La Confédération paysanne dénonce un projet de décret délétère pour la démocratie
TNC le 22/11/2023 à 15:22
Pour encadrer les prochaines élections professionnelles agricoles, qui se tiendront en janvier 2025, le ministre de l’agriculture prépare un décret instaurant des changements concernant la répartition du financement des syndicats agricoles. La Confédération paysanne dénonce une modification qui favoriserait le syndicat majoritaire et affaiblirait la démocratie, en donnant plus de poids au nombre d’élus qu’au nombre de voix.
« Un recul, qui fragilise l’exercice de la représentativité » : Laurence Marandola, porte-parole de la Confédération paysanne, décrit ainsi le projet de décret proposé par le ministre de l’agriculture pour encadrer les prochaines élections professionnelles agricoles – les « élections chambres d’agriculture » — qui auront lieu en janvier 2025.
Le texte doit fixer, entre autres, les conditions de la proportionnelle dans les chambres d’agriculture, la représentativité des syndicats agricoles, et la clé de répartition des financements alloués au fonctionnement de ces syndicats. Aujourd’hui, pour être représentatif, il faut atteindre un seuil de 10 % au niveau des chambres départementales, et les règles de la proportionnelle donnent à la liste arrivée en tête 50 % des sièges du collège des exploitants agricoles à la chambre d’agriculture, soit 9 places sur 18. La clé de répartition prévoit aujourd’hui 75 % des montants en fonction du nombre de voix, et 25 % sur le nombre de sièges.
Une perte potentielle de 500 000 € par an
Or, le futur décret doit, en l’état, modifier deux leviers : « baisser le seuil de représentativité à 5 %, en le reliant à une clé de répartition des financements qui serait de 50 % sur le nombre de voix, et 50 % sur le nombre d’élus », déplore Laurence Marandola. Cette décision constituerait un réel recul par rapport à la loi de 2001, qui reconnaît la pluralité des syndicats, en fixant le financement public des organisations syndicales à partir de leur audience à un scrutin, explique la Confédération paysanne.

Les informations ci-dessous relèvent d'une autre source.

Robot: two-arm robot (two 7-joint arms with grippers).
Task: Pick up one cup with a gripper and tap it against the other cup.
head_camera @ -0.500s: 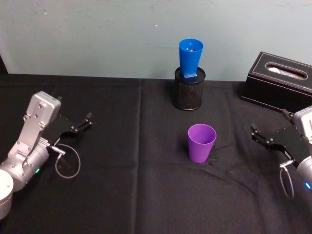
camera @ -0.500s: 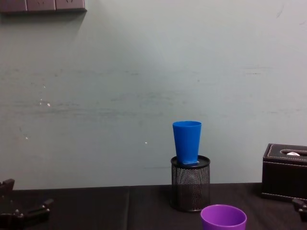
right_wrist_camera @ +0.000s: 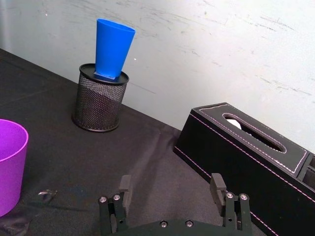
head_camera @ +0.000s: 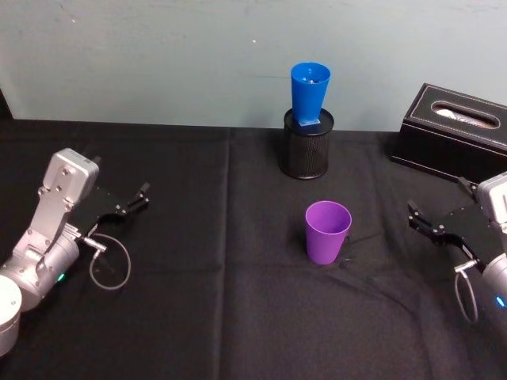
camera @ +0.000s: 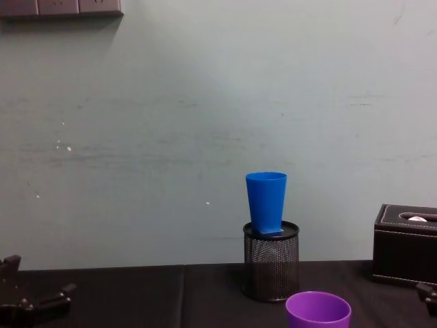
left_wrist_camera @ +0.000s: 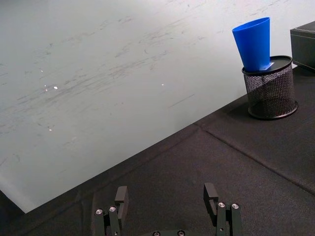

La Conf’, qui touche actuellement 2,3 M€ par an sur les 14 M€ du fonds alloué au financement des syndicats, perdrait environ 500 000 € par an avec cette nouvelle clé de répartition. « Cela fragilise l’exercice de la représentativité. La répartition, pour nous, doit se faire en lien avec cette représentation acquise, c’est-à-dire par le nombre de voix », insiste la porte-parole de la Confédération paysanne. Le syndicat a recueilli 20 % des voix lors des précédentes élections, en 2019, derrière la Coordination rurale (21 %) et la FNSEA/Jeunes agriculteurs (autour de 55 %).
Une mobilisation face à un « recul démocratique »
Devant cette situation, la Confédération paysanne a alerté les parlementaires, et compte se tourner vers le reste du gouvernement, car « on se demande si le ministre peut décider seul d’une telle évolution », explique Laurence Marandola. Les retours des élus vont dans le sens du syndicat. « On voit que c’est un vrai sujet, agricole, et surtout de respect des corps intermédiaires, qui est un des fondements de notre Constitution », ajoute-t-elle.
La Confédération paysanne demande « un mode de scrutin qui garantisse une participation forte des électeurs », ainsi que la possibilité pour les cotisants solidaires (Atexa) de pouvoir être reconnus et de participer à ces élections professionnelles. Ces points n’ont pas eu l’occasion d’être débattus.
Si le ministère de l’agriculture souhaitait une promulgation du décret fin 2023-début 2024, le texte n’a, pour le moment, pas été proposé.